[トピックス]ロシア次期大統領はメドヴェージェフ氏
Fitch Ratingsは、3月2日の大統領選の結果、メドヴェージェフ氏がロシア次期大統領となるのは確実であると発表した。国家として経済力及び財政の強化という難題の解決は、同氏に委ねられることになるだろう。現在、ロシアの国内・外国通貨建て長期デフォルト格付けは「BBB+」。見通しは「安定的」。
メドヴェージェフ氏の眼前に難題が待ち受けている。同氏には、プーチン大統領の路線を継承して、経済的繁栄をもたらし、ロシア国内で高い支持を得ることが望まれている。
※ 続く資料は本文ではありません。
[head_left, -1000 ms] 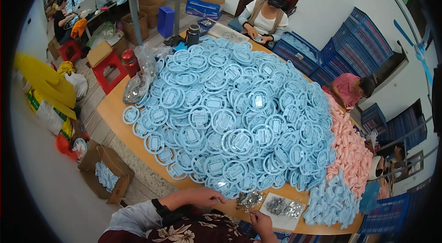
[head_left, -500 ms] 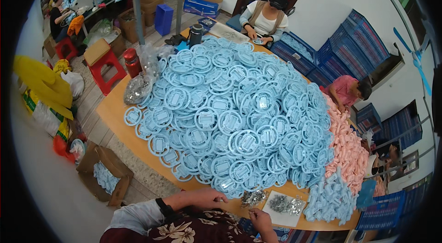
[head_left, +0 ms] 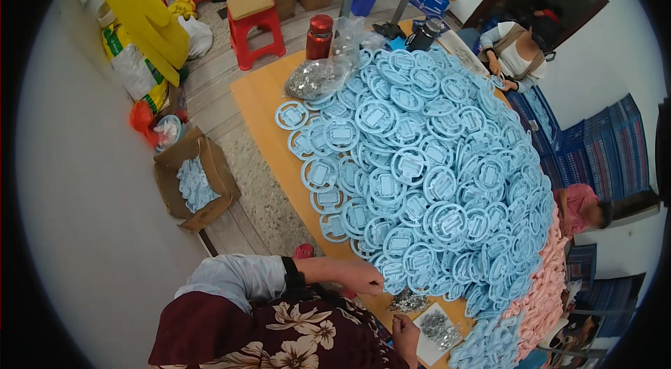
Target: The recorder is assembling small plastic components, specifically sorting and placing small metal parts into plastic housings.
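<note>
My left hand (head_left: pixel 367 277) is closed at the near edge of a large heap of light blue round plastic parts (head_left: pixel 419 166), each a ring with a rectangular frame inside. Whatever its fingers hold is too small to make out. Beside a white board (head_left: pixel 428 353) my right hand (head_left: pixel 405 334) has its fingers curled together, their contents hidden. Small shiny metal pieces (head_left: pixel 440 330) lie on that board. Another little pile of metal pieces (head_left: pixel 408 301) rests on the table between my hands and the heap.
Pink plastic parts (head_left: pixel 545 295) and smaller pale blue parts (head_left: pixel 489 341) lie heaped at the right. A red flask (head_left: pixel 319 37) and a bag of metal pieces (head_left: pixel 311 80) stand at the table's far left. Two people sit across the table. A cardboard box (head_left: pixel 222 173) sits on the floor.
The view has swung left, so the table and heap appear farther right and the floor at left shows more. Both hands stay near the metal pieces, still curled.
</note>
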### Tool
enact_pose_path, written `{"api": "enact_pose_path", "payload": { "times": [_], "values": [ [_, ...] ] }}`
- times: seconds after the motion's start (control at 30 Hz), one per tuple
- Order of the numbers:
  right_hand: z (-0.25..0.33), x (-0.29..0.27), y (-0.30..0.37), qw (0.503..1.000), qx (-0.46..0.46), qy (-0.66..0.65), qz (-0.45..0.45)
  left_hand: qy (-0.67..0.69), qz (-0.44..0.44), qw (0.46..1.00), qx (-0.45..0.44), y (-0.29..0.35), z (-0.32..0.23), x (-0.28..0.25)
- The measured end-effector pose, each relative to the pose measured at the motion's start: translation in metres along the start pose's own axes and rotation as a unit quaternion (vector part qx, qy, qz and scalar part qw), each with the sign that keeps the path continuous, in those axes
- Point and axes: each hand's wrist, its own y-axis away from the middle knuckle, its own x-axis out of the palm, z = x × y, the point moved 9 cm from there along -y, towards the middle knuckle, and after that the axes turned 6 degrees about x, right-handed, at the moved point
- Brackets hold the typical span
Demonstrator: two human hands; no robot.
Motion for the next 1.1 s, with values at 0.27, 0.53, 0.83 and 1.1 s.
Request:
{"api": "enact_pose_path", "payload": {
  "times": [0.27, 0.53, 0.83, 1.1],
  "values": [
    [0.013, 0.004, 0.0, 1.0, 0.006, 0.007, 0.013, -0.011, 0.019, 1.0, -0.014, 0.013, 0.006, -0.007],
    [-0.013, 0.015, 0.008, 1.0, 0.017, -0.025, -0.001, 0.02, -0.186, 0.982, -0.012, 0.051, -0.004, -0.136],
    [0.018, 0.008, -0.009, 0.997, -0.016, -0.071, 0.016, 0.106, -0.624, 0.772, -0.064, 0.164, 0.061, -0.348],
    [0.079, 0.005, -0.036, 0.996, -0.012, -0.086, -0.001, -0.257, -0.675, 0.651, -0.234, 0.175, 0.039, -0.464]
  ]
}}
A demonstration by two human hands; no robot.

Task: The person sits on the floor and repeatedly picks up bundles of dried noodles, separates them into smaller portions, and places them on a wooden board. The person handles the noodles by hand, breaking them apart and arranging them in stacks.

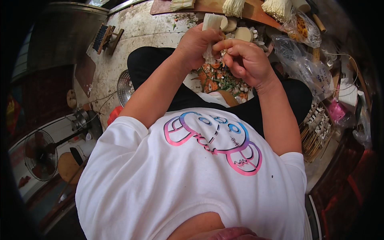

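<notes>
My left hand point(196, 45) is closed around a long, flat white piece point(213, 21), which stands up out of the grip; its kind is not clear. Close beside it, my right hand point(249, 60) has its thumb and index finger pinched together near the white piece's side, the other fingers curled. Whatever lies between those fingertips is too small to make out. Below both hands, between my knees, spreads a heap of orange, green and white vegetable scraps point(218, 78). Pale round slices point(243, 35) lie just beyond the right hand.
Bundles of thin white enoki mushrooms point(233, 7) rest on a brown board point(208, 5) at the far side. Clear plastic bags point(306, 70) and skewers with pale pieces point(316, 130) lie at the right. A metal colander point(125, 87), small stool point(107, 39) and fan point(40, 154) stand left.
</notes>
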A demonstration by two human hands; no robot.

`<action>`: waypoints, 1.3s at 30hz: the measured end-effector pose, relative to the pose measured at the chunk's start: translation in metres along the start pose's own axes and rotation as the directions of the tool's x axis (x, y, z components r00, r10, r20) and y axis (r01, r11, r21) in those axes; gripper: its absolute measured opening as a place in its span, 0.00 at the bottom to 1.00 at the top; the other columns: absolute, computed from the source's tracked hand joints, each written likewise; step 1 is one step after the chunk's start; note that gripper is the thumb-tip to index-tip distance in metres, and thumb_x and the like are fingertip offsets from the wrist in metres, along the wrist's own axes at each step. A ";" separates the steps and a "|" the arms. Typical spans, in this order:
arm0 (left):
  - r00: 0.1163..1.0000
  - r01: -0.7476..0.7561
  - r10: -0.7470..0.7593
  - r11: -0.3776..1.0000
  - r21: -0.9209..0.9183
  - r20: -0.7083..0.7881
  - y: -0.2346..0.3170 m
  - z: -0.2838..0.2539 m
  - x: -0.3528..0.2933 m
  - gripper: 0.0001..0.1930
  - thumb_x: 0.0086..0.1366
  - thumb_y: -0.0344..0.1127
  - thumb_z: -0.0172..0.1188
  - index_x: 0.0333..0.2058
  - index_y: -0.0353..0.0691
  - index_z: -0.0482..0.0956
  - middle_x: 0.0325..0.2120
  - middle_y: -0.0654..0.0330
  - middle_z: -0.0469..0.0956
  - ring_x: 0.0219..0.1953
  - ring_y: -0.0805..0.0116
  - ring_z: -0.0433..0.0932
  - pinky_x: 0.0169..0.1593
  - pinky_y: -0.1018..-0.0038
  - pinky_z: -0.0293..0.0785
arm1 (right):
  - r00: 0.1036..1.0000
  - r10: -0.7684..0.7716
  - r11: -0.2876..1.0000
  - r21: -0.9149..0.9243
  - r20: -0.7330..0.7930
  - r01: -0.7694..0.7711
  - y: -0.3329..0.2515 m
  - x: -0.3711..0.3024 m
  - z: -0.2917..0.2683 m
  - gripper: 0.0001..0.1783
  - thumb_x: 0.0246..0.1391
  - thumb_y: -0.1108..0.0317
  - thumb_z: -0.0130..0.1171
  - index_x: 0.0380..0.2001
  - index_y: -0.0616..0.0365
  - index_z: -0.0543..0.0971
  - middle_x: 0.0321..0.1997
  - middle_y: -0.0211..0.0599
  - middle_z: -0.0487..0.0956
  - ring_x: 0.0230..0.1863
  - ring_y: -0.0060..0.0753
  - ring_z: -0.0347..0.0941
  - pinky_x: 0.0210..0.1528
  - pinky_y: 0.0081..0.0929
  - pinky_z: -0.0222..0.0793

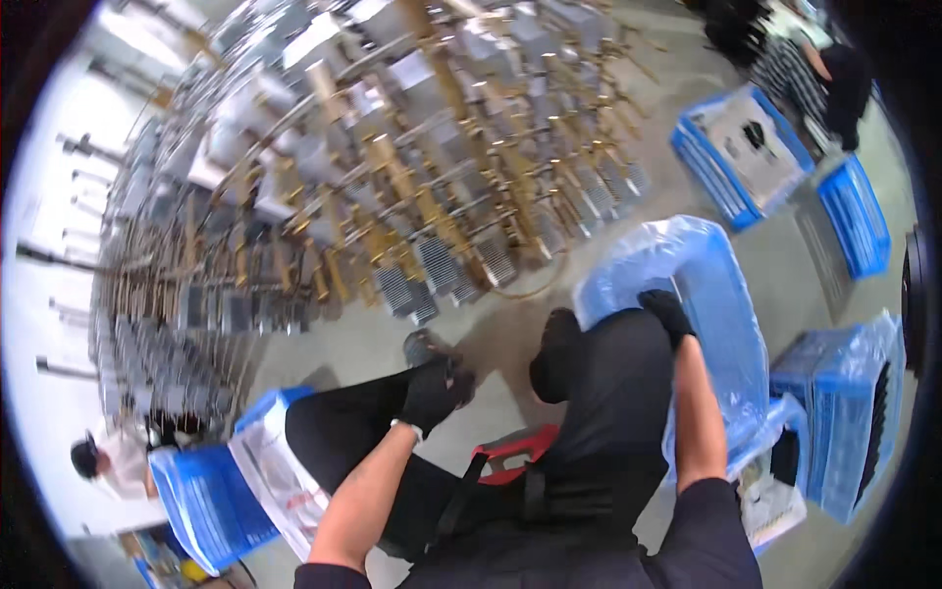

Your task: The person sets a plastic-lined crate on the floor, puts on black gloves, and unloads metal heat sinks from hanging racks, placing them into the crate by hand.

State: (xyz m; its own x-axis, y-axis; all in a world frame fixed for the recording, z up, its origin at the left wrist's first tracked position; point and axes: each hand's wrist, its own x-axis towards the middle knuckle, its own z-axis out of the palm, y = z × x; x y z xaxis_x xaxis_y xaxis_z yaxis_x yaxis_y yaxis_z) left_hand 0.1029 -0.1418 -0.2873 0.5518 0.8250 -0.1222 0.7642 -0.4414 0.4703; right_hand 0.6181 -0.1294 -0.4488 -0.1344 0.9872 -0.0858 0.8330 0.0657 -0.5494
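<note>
My left hand [439, 395], in a black glove, is in front of my left leg with its fingers curled in. Whether anything is between them is too dark to make out. My right hand [667, 316], also black-gloved, reaches into a blue crate [738, 329] lined with clear plastic film [628, 263]. It is beside my right knee, its fingers stretched out and nothing visible in them. Something red with a strap [510, 456] shows between my thighs.
Ahead stands a large rack [461, 196] densely hung with grey ribbed parts and brass-coloured pieces. More blue crates stand at the right [844, 412], far right [731, 182] and lower left [211, 501]. One person [118, 456] is at the left, another [834, 88] at the far right.
</note>
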 end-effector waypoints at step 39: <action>0.729 0.112 -0.587 0.611 -0.783 -0.353 -0.065 -0.033 0.099 0.24 0.61 0.44 0.68 0.44 0.27 0.76 0.34 0.44 0.81 0.38 0.48 0.80 0.43 0.60 0.74 | 0.981 -0.195 0.981 -0.025 -0.026 0.194 -0.388 0.159 0.108 0.23 0.50 0.67 0.60 0.52 0.57 0.77 0.38 0.57 0.80 0.42 0.61 0.77 0.44 0.51 0.74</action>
State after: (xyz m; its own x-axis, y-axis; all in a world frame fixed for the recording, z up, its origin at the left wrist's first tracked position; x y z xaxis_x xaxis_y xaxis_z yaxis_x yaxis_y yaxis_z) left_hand 0.0973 -0.0195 -0.3008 -0.1642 0.9848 -0.0562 0.2672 0.0992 0.9585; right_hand 0.2152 -0.0135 -0.3391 -0.2802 0.9589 0.0444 0.8043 0.2597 -0.5345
同氏は、法律分野に精通しており、高級技術官僚出身である。また、司法の独立と腐敗した官僚の一掃、国営事業の改革を掲げ、政治的・経済的リベラル色を打ち出している。こうした側面からは、楽観的な見方もできる。
2000年3月にプーチン氏が大統領に就任して以来、ロシアの金融・経済状況は大きく改善され、Fitchがロシアに対する格付けを「CCC」から「BBB+」へ引き上げた。GDPの伸び率(ここ5年間の平均)は、1999年末には-1%であったのが、2007年末には7.3%まで上昇した。GDPの99%に達していた国家債務は、8%に減少した。安定化基金には1570億ドルの予算が計上され(1999年には0)、外貨準備高は4740億ドルに達した(1999年には120億ドル)。また、2007年、国民1人当たりのGDPは、1320ドルであった1999年に対して8660ドルまで増加した。
FitchのアナリストParker氏は、次のように言及している。構造改革に新風が吹くことで、実務環境が改善され、経済成長もより多角的な発展が望める。また、曖昧な政治的スタンスの解消が期待でき、選挙後に、ロシアの格付けが格上げ方向で見直される可能性がある。しかし、同時に、周囲の期待に反して、メドヴェージェフ氏が能力を発揮できない場合も想定される。また、首相に就任すると見られるプーチン氏との双頭体制が順調な滑り出しをみせるかどうか、不確定な要素もある。
今後、ロシア経済が強くなっていくことで、格付けに好影響が出ることは十分に考えられる。2007年に発生した政府予算の余剰金は、GDPの7.6%に相当した。それに伴い、税金の減額と支出の増加傾向には拍車がかかっている。Fitchは、税制を軽減する措置によって、今年の予算の余剰金はGDPの3.5%程度にまで減少すると予測している。2007年、ロシアの貿易黒字はGDPの6.2%であった。しかし、2009年までに、輸入が増加し、輸出が制限され、さらに石油・ガスの国際価格が低下する場合、マイナス方向に転じる可能性もある。つまり、ロシアの国家予算と国際収支は、原料製品の価格変動に大きく左右される。
2007年、ロシア経済は8.1%という高い成長率を示した。銀行融資額全体の51%が民間部門に流れ、その流入額が820億ドルに上った。こうしたことを背景に、資本投資額は20.8%増加した。しかし、この6ヶ月間、マクロ経済は不透明感を増している。1月時点で年間インフレ率は12.6%に達したが、金融政策の結果が出ていないままである。更に、ロシアの金融政策自体が必要以上に緩いものであり、銀行部門の流動性を高めるための政策はこれを証明している。Fitchは、こうした緩めの金融政策は、格付けにはマイナスの影響を及ぼすと考える。ロシアの外貨準備高は非常に大きいが、金融市場が世界的に減速傾向にあることで、資本の流入に影響が出るのではといった不安要素も抱えている。特に、約800億ドルに上る民間の対外債務と1000億ドルに上る短期対外債務の償却時期を迎える2008年は、そうした影響が懸念される。